Three Tools for Rebuilding Trust in American Elections
The Plurality Institute, on how technology can improve basic democratic processes
To celebrate this Election Day, I’m giving my column over to pro-democracy technologists. Yes, they exist!
While much of our tech news is consumed with moves to consolidate power by figures like Elon Musk and Peter Thiel, another network of visionary designers and coders has chosen a different path. They call this path “plurality,” to contrast with the pursuit of “singularity” that has inspired the drive toward technology intended to replace and surpass human beings. The outstanding figure of this plurality movement is the former digital minister of Taiwan, Audrey Tang, recently featured on PBS.

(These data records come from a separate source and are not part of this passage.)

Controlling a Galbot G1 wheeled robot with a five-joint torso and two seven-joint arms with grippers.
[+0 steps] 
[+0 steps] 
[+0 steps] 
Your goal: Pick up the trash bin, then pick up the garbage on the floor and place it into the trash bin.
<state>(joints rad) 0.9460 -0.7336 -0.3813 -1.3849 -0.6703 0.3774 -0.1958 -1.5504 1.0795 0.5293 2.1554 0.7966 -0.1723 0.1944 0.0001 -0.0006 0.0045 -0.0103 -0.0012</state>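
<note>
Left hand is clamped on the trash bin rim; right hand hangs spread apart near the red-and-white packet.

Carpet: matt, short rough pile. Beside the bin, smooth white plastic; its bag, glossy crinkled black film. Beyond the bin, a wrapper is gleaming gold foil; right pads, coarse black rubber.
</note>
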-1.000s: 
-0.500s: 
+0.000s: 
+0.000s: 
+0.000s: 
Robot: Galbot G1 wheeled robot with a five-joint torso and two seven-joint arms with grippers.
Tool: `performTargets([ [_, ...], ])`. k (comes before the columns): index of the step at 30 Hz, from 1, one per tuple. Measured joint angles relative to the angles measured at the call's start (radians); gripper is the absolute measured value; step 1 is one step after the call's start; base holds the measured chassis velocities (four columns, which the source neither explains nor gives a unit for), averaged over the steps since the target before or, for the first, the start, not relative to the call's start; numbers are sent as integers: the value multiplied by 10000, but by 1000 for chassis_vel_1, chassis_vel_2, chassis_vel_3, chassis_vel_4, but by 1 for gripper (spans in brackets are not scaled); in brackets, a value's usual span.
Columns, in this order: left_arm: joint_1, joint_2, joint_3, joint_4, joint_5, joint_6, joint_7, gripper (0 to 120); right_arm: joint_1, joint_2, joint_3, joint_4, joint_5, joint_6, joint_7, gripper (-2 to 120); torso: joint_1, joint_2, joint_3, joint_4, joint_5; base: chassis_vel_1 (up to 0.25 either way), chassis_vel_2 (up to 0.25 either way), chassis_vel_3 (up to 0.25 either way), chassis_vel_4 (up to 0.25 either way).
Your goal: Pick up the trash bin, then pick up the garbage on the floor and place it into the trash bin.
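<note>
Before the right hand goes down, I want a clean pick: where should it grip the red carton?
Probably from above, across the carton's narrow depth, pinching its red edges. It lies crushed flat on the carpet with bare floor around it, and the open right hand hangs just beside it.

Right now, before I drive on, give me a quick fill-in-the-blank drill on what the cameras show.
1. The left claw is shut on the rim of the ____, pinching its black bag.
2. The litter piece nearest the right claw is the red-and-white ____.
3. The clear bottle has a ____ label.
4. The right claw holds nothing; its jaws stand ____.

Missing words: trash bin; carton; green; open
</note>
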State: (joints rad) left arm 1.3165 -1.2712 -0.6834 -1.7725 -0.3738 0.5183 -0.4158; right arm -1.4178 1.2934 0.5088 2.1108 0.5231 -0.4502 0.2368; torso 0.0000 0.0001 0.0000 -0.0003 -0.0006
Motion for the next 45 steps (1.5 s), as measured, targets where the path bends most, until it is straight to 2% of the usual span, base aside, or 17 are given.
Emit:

The approach of the plurality network starts from recognizing that human beings are characterized by multiple kinds of intelligence, not one single, imitable type. Machines, too, can exhibit multiple kinds of intelligence.
Second, this network of thinkers and technologists recognizes and appreciates human pluralism. Pluralism can be a source of creativity, innovation, economic productivity, and cultural richness. Of course, it can also hold the seeds of tribalism, conflict, division, and war.
Third, plurality researchers and practitioners share the goal of developing pro-social technologies that start from and complement the multiple forms of human intelligence with plural kinds of machine intelligence, and that will activate the positive potential in human social pluralism.
In other words, they are working to build pro-social media platforms to replace our existing (and highly anti-social) social media platforms. They also seek to build democracy-supportive technologies to replace all the democracy-eroding technologies that we’ve been gifted in the past two decades.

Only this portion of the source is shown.